The benefits of the movement cure, on the other hand, are not heralded by the kettledrum methods of Quackstetter & Co.; but they can dispense with such endorsements. Outdoor sports commend themselves to the instincts of a healthy child as unmistakably as wholesome food and pure air. Exercise creates an expenditure of energy that has to be replaced by stimulating the functions of every organ; effete tissues are eliminated; the heart beats stronger and faster, the lungs, liver and kidneys respond to the spur; the whole system works as a machine under an increase of steam-pressure. The same healthy, prompt and harmless tonic reacts upon the bowels; the problem of digestive stimulation has been solved without the risk of distressing after-effects. No baneful habit has fastened upon the patient; no drastic suppression of symptoms has made the remedy worse than the evil. The disorder has been cured by the removal of its cause.

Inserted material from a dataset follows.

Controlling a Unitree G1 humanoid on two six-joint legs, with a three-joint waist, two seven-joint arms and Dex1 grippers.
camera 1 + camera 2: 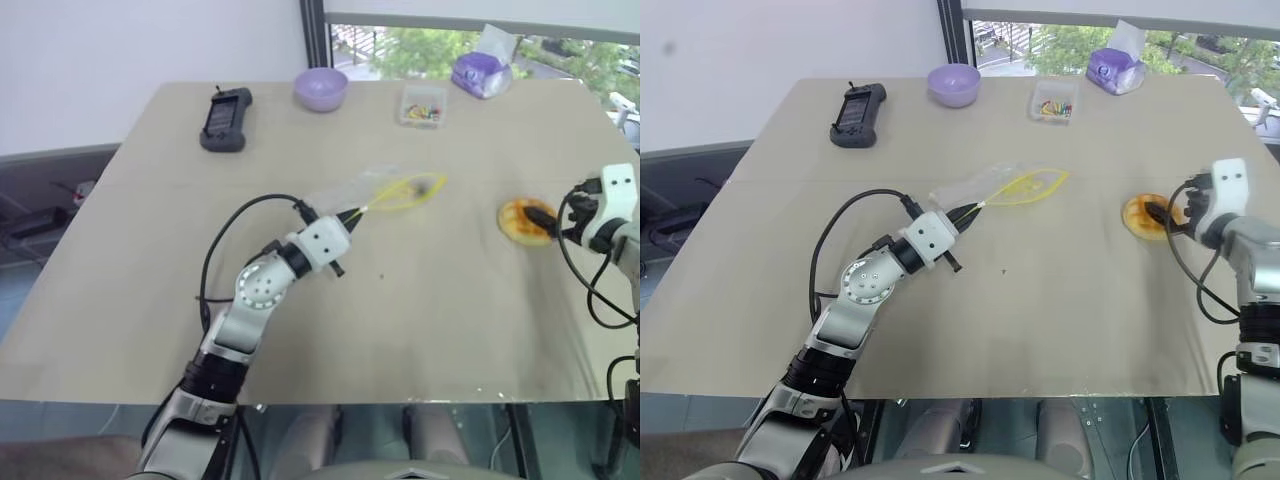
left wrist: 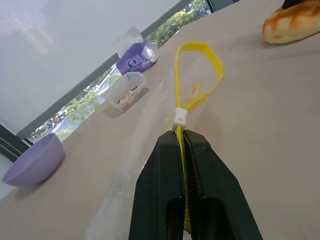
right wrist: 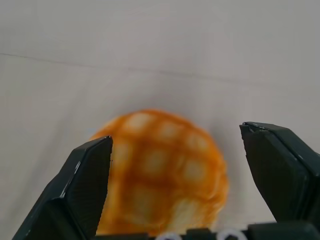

And all these advantages can be claimed for the Fasting Cure.

Take away food from a sick man's stomach and you have begun, not to starve the sick man, but the disease."—E. H. Dewey, M.D.

"The principle on which the fasting-cure acts is one on which all physiologists agree, and one which is readily explained and understood. We know that in animal life the law of nature is for the effete, worn out, and least vitalized matter to be first cast off. We see this upon the cuticle, nails, hair, and in the snake the casting off of his old skin. Now in wasting or famishing from the want of food, this process of elimination goes on in a much more rapid manner than ordinarily, and the vital force, which would otherwise be expended in digesting the food taken, acts now in expelling from the vital domain, whatever morbid matters it may contain. This, then, is a beautiful idea in regard to the fasting-cure—that whenever a meal of food is omitted, the body purifies itself thus much from its disease, and this becomes apparent in the subsequent amendment, both as regards bodily feeling and strength. It is proved, also, in the fact that during the prevalence of epidemics, those who have been obliged to live almost in a state of starvation, have gone free from an attack, while the well-fed have been cut off in numbers by the merciless disease."—Joel Shaw, M.D.